-- Opening Marker --

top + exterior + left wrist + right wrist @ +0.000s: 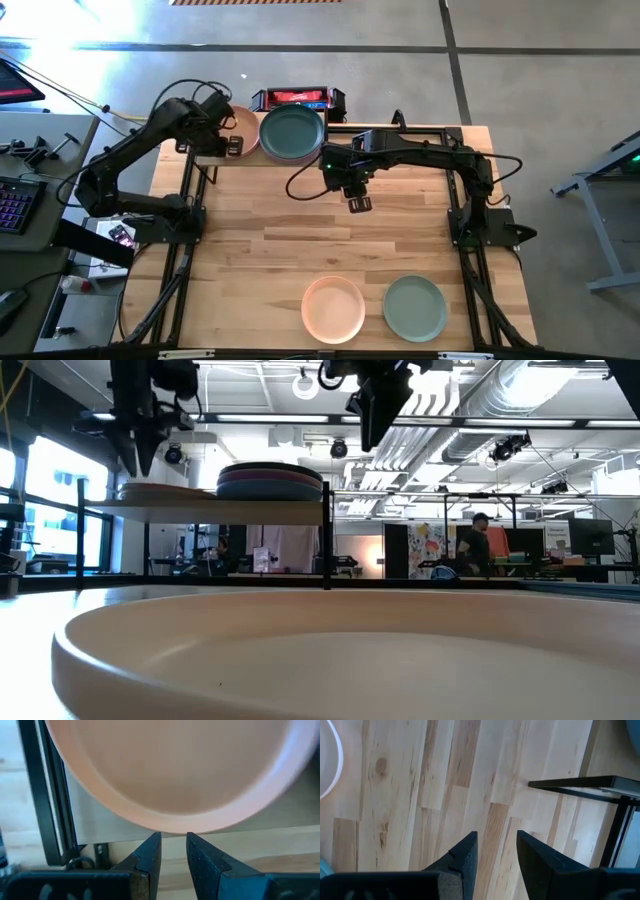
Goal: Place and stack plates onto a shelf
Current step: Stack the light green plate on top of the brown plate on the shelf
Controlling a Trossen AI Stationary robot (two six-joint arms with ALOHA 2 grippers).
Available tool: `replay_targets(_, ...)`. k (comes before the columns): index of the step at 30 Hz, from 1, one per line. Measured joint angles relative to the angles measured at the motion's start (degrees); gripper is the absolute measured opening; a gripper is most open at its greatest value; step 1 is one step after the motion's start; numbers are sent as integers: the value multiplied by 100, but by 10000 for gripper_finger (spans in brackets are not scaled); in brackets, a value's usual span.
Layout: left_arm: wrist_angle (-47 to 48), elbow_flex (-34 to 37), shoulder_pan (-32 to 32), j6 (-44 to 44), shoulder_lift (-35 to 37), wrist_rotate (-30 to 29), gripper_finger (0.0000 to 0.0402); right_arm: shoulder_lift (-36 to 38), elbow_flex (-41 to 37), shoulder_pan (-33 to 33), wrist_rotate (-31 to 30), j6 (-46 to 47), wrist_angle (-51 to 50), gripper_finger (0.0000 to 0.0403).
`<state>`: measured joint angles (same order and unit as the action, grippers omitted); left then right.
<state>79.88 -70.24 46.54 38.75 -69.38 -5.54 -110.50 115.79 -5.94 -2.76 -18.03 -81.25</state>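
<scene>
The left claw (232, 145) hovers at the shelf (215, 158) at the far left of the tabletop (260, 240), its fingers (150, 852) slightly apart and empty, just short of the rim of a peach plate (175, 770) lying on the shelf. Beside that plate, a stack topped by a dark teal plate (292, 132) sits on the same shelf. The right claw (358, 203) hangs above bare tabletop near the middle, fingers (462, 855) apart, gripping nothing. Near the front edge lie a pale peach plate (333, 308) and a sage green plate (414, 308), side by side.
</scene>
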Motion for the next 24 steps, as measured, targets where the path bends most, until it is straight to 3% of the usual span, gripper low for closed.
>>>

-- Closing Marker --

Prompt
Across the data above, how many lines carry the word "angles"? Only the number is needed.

Result of this exercise
2